Are all commutative rings with identity Noetherian?

Question

According to the definition of Noetherian ring, a ring is said to be Noetherian if all increasing chains of ideals eventually stabilize.

Now, let $R$ be a commutative ring with identity and we take a collection $C$ of proper ideals of $R$. Consider an increasing chain of ideals $$I_1\subseteq I_2\subseteq I_3\subseteq ....$$ Now, $I=\cup_{i}I_i$ is a maximal ideal, as any proper ideal containing $I$, is in $C$ and falls in the increasing chain, hence it falls inside $I$ and if, $I=R$, then $1\in I$, therefore, $1\in I_i$ for any $i$, which again contradicts the definition of $I_i$.

So, does all commutative rings with identity falls inside Noetherian rings?

Answer 1

No: for example $F[x_1,x_2,\ldots]$ in countably many variables is commutative, has identity, and is not Noetherian.

There are holes in the reasoning you've given. The first one is

Now, $I=\cup_{i}I_i$ is a maximal ideal

This does not follow, even if the ring was Noetherian.
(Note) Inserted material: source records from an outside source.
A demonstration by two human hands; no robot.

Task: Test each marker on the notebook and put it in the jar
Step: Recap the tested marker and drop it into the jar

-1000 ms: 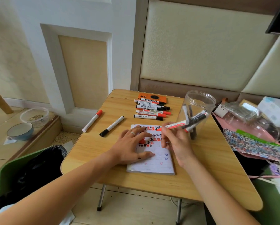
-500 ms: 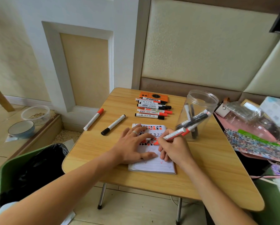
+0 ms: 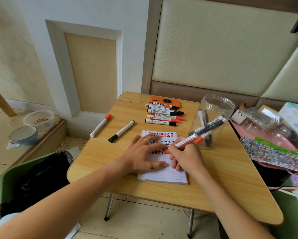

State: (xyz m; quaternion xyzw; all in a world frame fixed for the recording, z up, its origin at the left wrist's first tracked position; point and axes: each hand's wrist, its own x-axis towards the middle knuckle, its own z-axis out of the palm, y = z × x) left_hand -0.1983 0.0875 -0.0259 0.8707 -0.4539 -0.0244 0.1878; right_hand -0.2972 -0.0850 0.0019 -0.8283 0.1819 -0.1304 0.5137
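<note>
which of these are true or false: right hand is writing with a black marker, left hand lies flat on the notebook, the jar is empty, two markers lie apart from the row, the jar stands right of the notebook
1. The right hand writes with a black marker. False: the right hand grips a red marker, its tip down at the notebook.
2. The left hand lies flat on the notebook. True: the left hand rests on the page with fingers spread.
3. The jar is empty. False: the jar already holds several markers.
4. Two markers lie apart from the row. True: a red-capped marker and a black-capped marker lie left of the row of markers.
5. The jar stands right of the notebook. True.
</note>
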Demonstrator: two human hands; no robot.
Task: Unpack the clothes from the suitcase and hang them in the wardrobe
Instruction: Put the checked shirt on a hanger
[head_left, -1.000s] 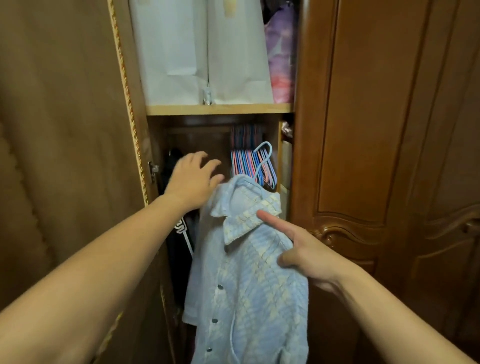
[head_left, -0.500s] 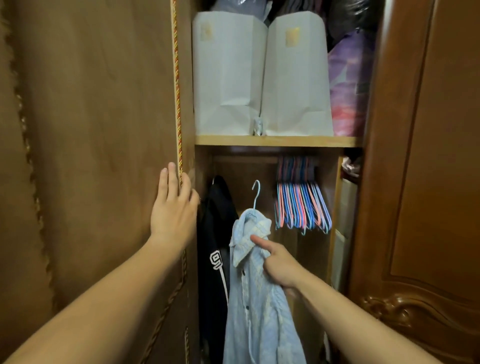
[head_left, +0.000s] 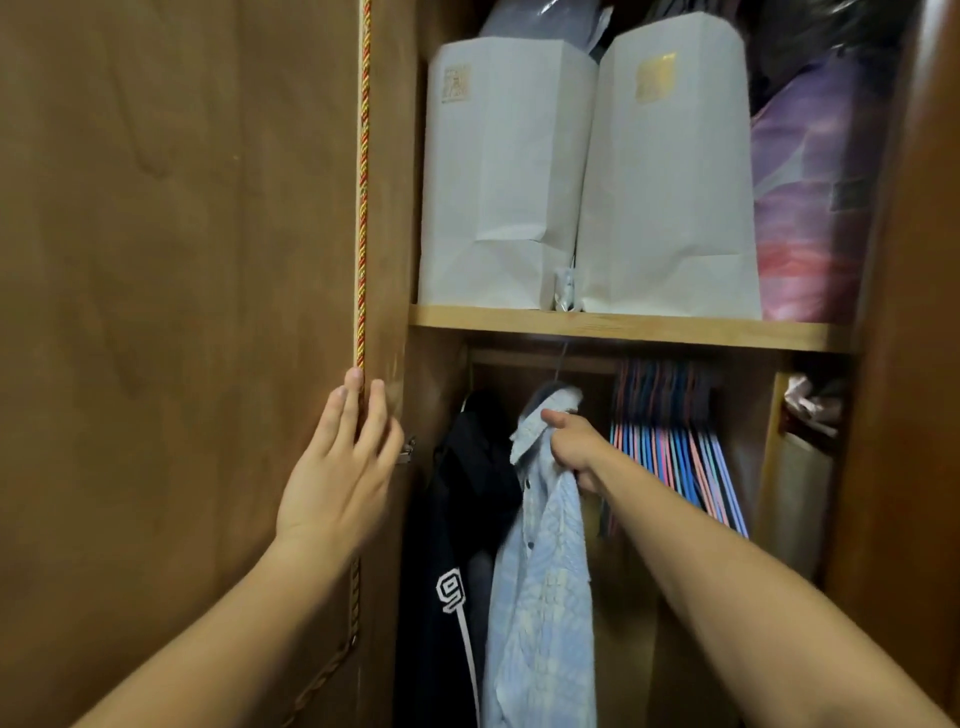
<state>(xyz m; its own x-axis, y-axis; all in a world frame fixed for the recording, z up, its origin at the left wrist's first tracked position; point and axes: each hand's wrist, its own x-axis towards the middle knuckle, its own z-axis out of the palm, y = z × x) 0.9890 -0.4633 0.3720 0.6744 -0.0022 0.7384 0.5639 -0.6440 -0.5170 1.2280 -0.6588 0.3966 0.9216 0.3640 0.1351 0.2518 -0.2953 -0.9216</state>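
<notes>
The right hand (head_left: 571, 449) grips the light blue shirt (head_left: 545, 571) just under its collar — the shirt hangs inside the wardrobe beside a black garment (head_left: 457, 519). The left hand (head_left: 337, 467), fingers straight, presses flat on the wardrobe door (head_left: 182, 260) — paper bags (head_left: 665, 182) stand on the shelf (head_left: 623, 327) above.

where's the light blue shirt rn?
Head view, lower centre: the light blue shirt hangs inside the wardrobe between the black garment and the empty hangers, gripped by the right hand.

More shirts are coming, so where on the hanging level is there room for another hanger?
Free: the gap between the light blue shirt and the bunched empty hangers. Crowded: the black garment touches the shirt; white bags fill the shelf.
</notes>
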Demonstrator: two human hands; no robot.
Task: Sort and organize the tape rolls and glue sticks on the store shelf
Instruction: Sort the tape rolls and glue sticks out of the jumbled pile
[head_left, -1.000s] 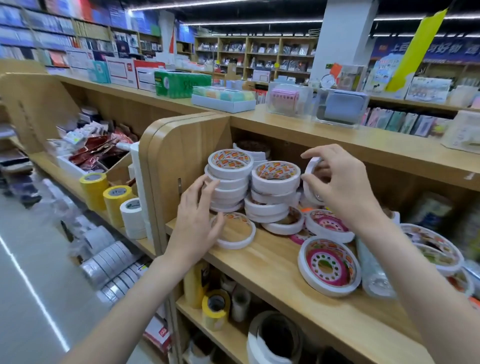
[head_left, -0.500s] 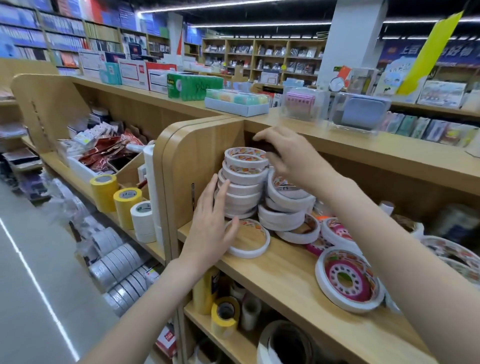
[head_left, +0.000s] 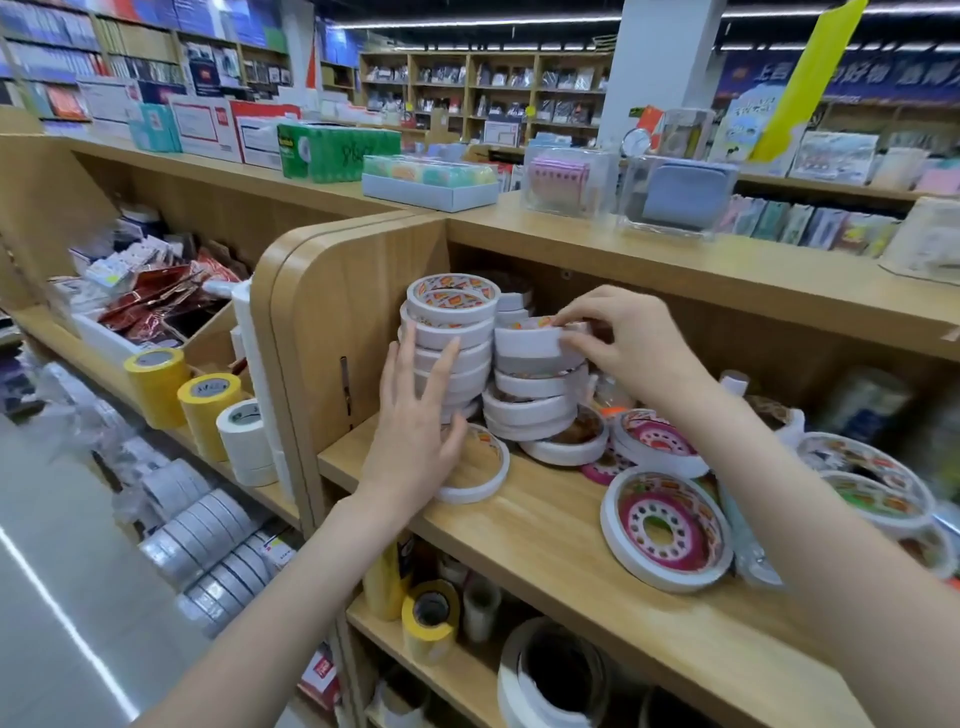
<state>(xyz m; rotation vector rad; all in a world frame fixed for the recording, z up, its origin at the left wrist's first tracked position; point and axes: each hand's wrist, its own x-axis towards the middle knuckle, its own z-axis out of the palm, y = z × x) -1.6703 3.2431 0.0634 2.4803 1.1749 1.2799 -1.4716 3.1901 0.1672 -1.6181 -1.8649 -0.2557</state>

In a Noetherian ring, that chain is always going to stabilize, and so the union will be the place where it stabilizes. But there's no reason to expect it will be a maximal ideal. The reason you gave: "Any ideal containing $\cup I_i$ falls in the increasing chain" does not hold. Consider the ring I gave above and the chain of ideals $(x_2)\subseteq (x_2,x_4)\subseteq (x_2,x_4,x_6)\subseteq \cdots$. The ideal $(x_1, x_2,x_3,x_4,\ldots)$ contains the union of the "even variable chain" but it is not one of the members of the chain, and it is not even equal to the union of the chain.

Secondly, even if the union is a maximal ideal, it does not help determine if the ring is Noetherian or not. One can construct non Noetherian valuation rings for which the union of all proper ideals is indeed the maximal ideal, but the ring is not Noetherian.